§ Dataset items:
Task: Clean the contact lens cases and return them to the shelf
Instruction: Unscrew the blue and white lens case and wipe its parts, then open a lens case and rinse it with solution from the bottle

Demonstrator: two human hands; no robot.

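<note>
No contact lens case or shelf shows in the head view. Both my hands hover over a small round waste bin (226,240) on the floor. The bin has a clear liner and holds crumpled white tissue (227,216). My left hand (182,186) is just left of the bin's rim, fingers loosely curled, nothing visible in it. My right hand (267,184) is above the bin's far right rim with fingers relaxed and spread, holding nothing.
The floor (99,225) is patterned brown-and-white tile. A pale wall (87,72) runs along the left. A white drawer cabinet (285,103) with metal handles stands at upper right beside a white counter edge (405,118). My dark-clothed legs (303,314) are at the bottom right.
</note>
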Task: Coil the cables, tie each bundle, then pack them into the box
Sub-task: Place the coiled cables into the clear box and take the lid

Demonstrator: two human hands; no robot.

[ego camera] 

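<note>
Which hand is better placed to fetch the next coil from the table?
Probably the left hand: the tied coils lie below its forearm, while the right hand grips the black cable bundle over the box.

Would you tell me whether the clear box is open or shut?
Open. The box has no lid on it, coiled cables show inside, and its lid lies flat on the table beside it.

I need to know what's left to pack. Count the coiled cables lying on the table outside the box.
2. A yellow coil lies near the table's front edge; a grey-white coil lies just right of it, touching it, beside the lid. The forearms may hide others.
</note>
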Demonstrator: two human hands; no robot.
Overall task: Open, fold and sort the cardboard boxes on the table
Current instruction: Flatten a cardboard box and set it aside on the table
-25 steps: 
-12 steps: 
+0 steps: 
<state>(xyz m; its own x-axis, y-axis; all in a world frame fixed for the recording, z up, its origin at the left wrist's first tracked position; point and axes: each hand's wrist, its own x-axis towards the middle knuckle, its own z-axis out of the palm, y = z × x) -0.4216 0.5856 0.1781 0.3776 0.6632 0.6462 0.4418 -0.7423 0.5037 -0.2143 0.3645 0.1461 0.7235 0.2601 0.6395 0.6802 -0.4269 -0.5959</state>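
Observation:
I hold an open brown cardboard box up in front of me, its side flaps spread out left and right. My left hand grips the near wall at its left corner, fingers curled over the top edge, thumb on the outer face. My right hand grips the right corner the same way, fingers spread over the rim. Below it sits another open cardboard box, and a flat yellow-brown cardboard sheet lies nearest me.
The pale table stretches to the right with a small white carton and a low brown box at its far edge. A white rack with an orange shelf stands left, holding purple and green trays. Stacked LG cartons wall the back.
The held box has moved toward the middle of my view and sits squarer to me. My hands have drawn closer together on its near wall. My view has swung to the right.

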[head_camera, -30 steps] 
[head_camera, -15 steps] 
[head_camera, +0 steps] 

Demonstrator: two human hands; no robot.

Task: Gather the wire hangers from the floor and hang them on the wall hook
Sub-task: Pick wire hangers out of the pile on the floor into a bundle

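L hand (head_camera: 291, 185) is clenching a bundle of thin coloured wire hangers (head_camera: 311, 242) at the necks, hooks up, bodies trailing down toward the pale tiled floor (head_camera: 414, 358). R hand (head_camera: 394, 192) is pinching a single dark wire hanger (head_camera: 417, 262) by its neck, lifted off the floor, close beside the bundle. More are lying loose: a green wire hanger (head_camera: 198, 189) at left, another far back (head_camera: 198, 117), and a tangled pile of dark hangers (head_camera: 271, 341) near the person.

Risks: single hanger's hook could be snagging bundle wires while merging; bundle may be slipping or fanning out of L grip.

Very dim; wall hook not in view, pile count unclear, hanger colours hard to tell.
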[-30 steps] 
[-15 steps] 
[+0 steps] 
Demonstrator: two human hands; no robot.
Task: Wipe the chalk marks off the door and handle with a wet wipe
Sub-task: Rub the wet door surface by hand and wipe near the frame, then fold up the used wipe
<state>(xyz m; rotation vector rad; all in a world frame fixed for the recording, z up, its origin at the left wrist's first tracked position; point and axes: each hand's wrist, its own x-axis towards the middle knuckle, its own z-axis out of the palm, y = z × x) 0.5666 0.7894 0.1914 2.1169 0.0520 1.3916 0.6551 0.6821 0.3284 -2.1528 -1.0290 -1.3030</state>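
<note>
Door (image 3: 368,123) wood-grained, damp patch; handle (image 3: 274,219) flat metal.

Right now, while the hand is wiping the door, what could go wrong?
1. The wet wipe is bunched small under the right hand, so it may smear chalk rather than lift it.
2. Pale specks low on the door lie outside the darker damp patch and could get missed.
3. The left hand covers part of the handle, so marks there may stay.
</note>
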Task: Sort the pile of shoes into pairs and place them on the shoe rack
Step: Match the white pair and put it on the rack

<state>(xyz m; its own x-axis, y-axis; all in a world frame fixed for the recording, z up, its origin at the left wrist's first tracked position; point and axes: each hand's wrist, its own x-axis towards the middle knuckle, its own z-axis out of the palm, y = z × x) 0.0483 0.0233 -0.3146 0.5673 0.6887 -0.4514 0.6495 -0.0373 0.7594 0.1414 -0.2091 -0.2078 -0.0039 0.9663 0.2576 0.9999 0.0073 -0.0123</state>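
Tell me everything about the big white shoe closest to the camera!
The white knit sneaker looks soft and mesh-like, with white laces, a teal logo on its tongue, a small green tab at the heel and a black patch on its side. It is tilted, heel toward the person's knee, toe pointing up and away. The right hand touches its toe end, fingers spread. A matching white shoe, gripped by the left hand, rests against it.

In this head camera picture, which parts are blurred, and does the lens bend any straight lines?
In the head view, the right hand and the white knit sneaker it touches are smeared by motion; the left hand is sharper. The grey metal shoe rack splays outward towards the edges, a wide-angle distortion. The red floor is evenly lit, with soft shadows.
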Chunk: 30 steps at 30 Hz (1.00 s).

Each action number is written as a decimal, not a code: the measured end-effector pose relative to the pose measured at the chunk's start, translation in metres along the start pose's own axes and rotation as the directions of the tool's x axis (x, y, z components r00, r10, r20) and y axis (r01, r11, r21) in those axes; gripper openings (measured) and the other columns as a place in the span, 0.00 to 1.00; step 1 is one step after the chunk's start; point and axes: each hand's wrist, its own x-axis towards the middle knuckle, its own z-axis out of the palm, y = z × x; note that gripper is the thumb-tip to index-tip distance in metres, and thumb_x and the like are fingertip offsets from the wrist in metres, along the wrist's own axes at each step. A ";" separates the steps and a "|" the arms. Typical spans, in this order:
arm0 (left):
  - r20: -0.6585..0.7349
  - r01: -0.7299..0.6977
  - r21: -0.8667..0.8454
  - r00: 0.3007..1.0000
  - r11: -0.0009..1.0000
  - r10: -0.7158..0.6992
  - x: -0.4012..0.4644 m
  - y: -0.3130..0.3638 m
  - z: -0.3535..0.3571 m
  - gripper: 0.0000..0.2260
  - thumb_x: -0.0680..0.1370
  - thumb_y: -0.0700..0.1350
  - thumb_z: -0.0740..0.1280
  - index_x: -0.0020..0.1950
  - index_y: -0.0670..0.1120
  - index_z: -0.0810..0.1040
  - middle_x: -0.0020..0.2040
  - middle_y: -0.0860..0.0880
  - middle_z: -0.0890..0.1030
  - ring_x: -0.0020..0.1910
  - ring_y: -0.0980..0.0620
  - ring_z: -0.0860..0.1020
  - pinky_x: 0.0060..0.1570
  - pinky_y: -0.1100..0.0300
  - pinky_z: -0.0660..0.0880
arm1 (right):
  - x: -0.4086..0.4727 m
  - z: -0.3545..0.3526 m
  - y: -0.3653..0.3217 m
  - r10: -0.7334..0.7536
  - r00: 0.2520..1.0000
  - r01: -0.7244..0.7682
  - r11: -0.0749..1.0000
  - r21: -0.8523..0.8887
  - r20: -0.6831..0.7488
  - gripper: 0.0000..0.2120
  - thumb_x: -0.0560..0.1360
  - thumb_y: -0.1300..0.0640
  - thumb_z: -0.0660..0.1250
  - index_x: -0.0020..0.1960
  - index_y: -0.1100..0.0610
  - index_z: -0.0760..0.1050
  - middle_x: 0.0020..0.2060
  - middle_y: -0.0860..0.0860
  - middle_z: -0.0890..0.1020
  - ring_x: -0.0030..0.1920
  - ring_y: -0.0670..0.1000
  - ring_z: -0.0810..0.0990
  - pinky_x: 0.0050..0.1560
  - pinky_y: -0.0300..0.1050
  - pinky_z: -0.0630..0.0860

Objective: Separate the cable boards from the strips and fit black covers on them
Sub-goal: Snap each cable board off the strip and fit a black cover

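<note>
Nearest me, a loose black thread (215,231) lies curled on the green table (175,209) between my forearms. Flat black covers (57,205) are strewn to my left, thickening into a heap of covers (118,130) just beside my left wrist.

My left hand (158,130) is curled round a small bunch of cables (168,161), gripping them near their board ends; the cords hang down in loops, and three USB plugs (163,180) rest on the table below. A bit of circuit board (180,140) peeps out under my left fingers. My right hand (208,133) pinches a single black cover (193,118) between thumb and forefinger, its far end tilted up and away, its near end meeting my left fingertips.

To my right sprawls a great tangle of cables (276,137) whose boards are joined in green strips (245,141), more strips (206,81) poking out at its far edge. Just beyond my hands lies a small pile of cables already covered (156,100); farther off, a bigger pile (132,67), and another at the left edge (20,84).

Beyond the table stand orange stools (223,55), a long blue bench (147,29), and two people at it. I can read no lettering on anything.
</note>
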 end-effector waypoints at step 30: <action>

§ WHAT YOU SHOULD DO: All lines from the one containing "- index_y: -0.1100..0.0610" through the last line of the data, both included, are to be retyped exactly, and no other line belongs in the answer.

§ ANSWER SPACE:
  - index_y: -0.1100..0.0610
  - index_z: -0.0760..0.1050
  - middle_x: 0.0020..0.2060
  - middle_y: -0.0860..0.0860
  - middle_z: -0.0890..0.1020
  - ring_x: -0.0030..0.1920
  - ring_y: -0.0670..0.1000
  - ring_z: -0.0810..0.0990
  - pinky_x: 0.0050..0.1560
  - pinky_y: -0.0300..0.1050
  - pinky_z: -0.0630..0.0860

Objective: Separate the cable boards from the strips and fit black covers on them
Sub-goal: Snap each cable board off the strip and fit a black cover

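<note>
Nearest me, a loose black thread (215,231) lies curled on the green table (175,209) between my forearms. Flat black covers (57,205) are strewn to my left, thickening into a heap of covers (118,130) just beside my left wrist.

My left hand (158,130) is curled round a small bunch of cables (168,161), gripping them near their board ends; the cords hang down in loops, and three USB plugs (163,180) rest on the table below. A bit of circuit board (180,140) peeps out under my left fingers. My right hand (208,133) pinches a single black cover (193,118) between thumb and forefinger, its far end tilted up and away, its near end meeting my left fingertips.

To my right sprawls a great tangle of cables (276,137) whose boards are joined in green strips (245,141), more strips (206,81) poking out at its far edge. Just beyond my hands lies a small pile of cables already covered (156,100); farther off, a bigger pile (132,67), and another at the left edge (20,84).

Beyond the table stand orange stools (223,55), a long blue bench (147,29), and two people at it. I can read no lettering on anything.
</note>
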 end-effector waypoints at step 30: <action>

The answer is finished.